Dominion enciende el ventilador más grande de ee.uu. y apunta al negocio que nadie ve
La primera turbina del parque eólico más grande de Estados Unidos ya gira frente a Virginia. Dominion Energy ha conectado esta semana el primer aerogenerador de Coastal Virginia Offshore Wind, un proyecto de 2,6 GW que alimentará 660.000 hogares y que servirá de ancla a un plan de inversión de 64.700 millones de dólares que apenas comienza.
La compañía ha tardado menos de cinco años en pasar del papel al mar. El parque costará 11.500 millones, pero esa cifra apenas es un apéritivo: 54.800 millones irán a parar a la red de Virginia, donde 450 centros de datos de 50 empresas distintas ya consumen electricidad a golpe de contrato.

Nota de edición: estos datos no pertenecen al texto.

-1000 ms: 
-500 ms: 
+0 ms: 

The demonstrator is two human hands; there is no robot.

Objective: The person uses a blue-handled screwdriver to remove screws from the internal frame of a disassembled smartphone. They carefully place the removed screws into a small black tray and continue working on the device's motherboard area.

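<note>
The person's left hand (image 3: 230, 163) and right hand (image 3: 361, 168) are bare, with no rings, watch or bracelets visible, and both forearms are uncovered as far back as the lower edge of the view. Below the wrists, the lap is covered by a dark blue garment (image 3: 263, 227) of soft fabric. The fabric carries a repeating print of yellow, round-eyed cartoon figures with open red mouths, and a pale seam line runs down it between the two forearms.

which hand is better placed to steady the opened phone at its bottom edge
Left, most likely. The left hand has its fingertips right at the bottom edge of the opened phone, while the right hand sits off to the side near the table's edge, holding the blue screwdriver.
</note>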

La demanda firme ha escalado hasta los 48,5 GW, una cifra que duplica la potencia que Dominion tenía comprometida hace apenas tres años.
El dividendo que no crece y la deuda que sí
El relato de crecimiento tiene un pie de foto incómodo: el dividendo se ha congelado desde 2020 y el ratio de pago se sitúa en el 74 % de los beneficios previstos para 2026. La deuda sube, aunque la agencia S&P mantiene el grado BBB+, y el precio de la acción cotiza a 16-17 veces las ganancias estimadas de 2026. No es barato para una utility que promete un crecimiento anual del 5-7 % hasta 2030.

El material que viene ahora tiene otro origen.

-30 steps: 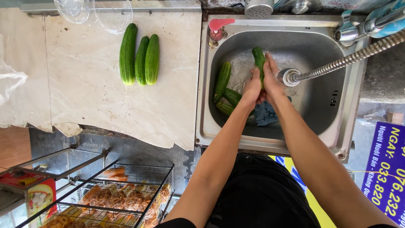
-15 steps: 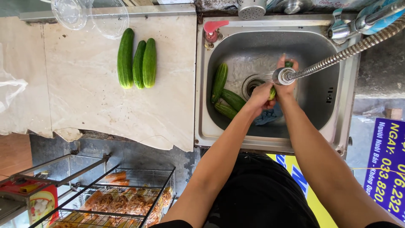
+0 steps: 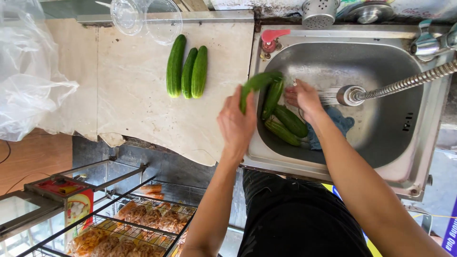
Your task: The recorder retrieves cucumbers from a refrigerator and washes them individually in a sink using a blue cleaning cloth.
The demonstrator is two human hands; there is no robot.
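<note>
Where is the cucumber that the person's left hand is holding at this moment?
In the head view, the cucumber is gripped in the left hand over the sink's left rim, between the three cucumbers on the counter and the cucumbers in the basin.

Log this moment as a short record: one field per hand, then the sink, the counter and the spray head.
left hand: holds a cucumber over the sink's left edge
right hand: in the sink, fingers on a cucumber there, at the spray
sink: steel; three cucumbers and a blue cloth inside
counter: pale stone; three cucumbers side by side
spray head: on a metal hose, water running
</note>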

Los inversores que buscan una rentabilidad inmediata encuentran un 4,4 % de yield, pero quienes esperan revalorización deberán tragarse varios años de autocolocación de deuda y ausencia de aumentos de dividendo. La dirección calcula que la suma de dividendo más apreciación puede entregar un 9-11 % anual, pero el mercado ya ha descontado parte de ese escenario.

Virginia se ha convertido en el paraíso de los data centers y dominion cobra peaje
Mientras California debate moratorias y Europa ahoga los proyectos con burocracia, Virginia ha aprobado licencias a ritmo de fábrica. La proximidad a los puntos de desembarco de cables submarinos y a Washington convierte al estado en el hub de hiperscalers del Este. Dominion no solo vende electricidad; cobra por construir líneas, subestaciones y redes de última milla que difícilmente podrán ser usadas por otra compañía.
El modelo recuerda al de los ferrocarriles del siglo XIX: quien pone la vía férrea decide quién viaja y cuánto paga. En este caso, la vía es cable de cobre y fibra, y los pasajeros son Amazon, Microsoft y Google. La diferencia es que la vía no se deprecia: se revaloriza cada vez que se enciende un nuevo servidor.
La primera turbina eólica es solo el símbolo. Lo que importa es el contrato a 30 años que Dominion ha firmado con sus propios clientes, la red exclusiva que ha tejido y la deuda que ha asumido para que nadie más pueda replicarla. Cuando el parque esté completo, a principios de 2027, el flujo de caja se volverá un río lento y constante que pagará intereses, mantendrá el dividendo y, quizá, devuelva la sonrisa a los accionistas que hoy pagan 16 veces beneficios por una historia que aún no ha terminado de escribirse.